“How important are paper books?” | TeleRead

In his Teleread article (11 October 2012), Dan Eldridge picks up on Associate Professor Justin Hollander’s New York Times op-ed piece protesting Education Secretary Arne Duncan’s  comment before the National Press Club that “over the next few years, [paper] textbooks should be obsolete.”

What makes his comments on comments on a comment bookmark-worthy are the comments they provoked from Gary Frost, Emeritus Conservator at the University of Iowa Libraries and the author of Future of the Book: A Way Forward (Coralville, IA: Iowa Book Works, 2012):

“The current rush of changes in print and ebook uses is dramatic evidence of our close relationship with books. A flood of digital reading devices and hybrid software and hardware designs are emerging as the print book is augmented by screen delivery and associated cloud libraries, ebook collection building, automated index and searching, and screen learning. While all screen book simulations deviate from print conventions the hybrids that emerge reference each other and often resonate with each other.  This rapidly developing book production and consumption landscape is dynamic and unique in media history, or is it?

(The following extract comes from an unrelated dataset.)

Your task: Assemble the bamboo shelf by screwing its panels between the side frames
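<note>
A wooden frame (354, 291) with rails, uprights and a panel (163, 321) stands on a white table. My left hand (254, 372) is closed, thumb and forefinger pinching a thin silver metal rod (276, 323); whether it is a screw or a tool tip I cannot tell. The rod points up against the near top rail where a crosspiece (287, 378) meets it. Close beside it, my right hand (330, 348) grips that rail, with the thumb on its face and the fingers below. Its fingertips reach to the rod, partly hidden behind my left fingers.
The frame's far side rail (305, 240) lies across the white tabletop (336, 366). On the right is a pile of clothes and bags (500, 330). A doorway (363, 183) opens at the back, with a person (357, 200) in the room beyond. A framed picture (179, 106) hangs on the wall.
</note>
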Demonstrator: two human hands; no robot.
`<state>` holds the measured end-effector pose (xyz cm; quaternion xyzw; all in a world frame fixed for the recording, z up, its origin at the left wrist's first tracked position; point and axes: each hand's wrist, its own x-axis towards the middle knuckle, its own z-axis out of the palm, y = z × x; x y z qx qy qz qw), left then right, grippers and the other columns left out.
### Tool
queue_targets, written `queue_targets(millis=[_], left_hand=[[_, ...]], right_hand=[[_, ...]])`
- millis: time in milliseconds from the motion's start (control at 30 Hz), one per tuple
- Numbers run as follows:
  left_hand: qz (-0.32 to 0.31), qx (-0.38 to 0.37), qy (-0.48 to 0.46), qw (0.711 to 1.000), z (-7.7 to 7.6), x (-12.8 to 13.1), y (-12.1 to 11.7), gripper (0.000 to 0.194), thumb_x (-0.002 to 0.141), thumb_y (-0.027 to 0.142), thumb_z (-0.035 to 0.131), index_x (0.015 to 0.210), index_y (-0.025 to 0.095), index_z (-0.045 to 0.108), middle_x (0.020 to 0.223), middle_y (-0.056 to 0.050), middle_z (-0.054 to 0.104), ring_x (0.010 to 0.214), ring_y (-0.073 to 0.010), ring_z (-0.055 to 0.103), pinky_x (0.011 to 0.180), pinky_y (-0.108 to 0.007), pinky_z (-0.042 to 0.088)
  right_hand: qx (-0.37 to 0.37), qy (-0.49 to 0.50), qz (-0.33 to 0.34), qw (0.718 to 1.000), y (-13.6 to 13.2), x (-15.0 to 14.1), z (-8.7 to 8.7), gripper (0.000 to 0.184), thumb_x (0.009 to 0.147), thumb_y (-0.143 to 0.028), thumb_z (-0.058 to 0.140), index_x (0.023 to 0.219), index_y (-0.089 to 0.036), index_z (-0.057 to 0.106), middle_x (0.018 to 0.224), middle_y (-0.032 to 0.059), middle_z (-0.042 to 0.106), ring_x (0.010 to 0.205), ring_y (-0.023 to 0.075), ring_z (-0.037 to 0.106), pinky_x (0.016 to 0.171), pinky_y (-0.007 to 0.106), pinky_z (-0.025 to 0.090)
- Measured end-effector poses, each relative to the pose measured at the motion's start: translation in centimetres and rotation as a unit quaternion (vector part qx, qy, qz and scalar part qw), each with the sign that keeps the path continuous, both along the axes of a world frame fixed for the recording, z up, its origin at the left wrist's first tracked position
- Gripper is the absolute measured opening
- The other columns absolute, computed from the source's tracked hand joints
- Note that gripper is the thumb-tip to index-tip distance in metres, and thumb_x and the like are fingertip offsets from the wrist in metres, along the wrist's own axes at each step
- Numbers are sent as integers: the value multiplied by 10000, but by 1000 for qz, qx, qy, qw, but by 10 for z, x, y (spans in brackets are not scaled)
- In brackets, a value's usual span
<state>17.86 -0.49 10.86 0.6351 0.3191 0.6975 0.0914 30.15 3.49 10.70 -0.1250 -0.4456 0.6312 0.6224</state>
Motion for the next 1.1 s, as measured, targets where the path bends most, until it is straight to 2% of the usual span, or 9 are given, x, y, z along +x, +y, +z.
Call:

It’s pretty amazing that little attention is paid to the emerging composite of print and screen delivery of books.  I mean looking directly between them and at an emergent functionality of all books. There you can now perceive the interdependence of print and screen and the likelihood that neither will flourish without the other. . . .  Also involved are other forums, other than the forum of current technologies, their products and marketing. These other disciplines include academic book studies, cognitive science aspects of reading, book sustainability within libraries and many vectors of book arts.”

One might single out the infiltration of the book by “the social web” from the vector of current technologies that Frost insightfully identifies as necessary to explore this moment in the book’s/ebook’s evolution in which those who buy ebooks buy yet more print books.  The ability to annotate and share print books is gradually being replicated, prodded as it were by the phenomenon of the social web.

So here you have it: a comment on comments on comments on comments on a comment.

“Of the making of comments, there is no end.”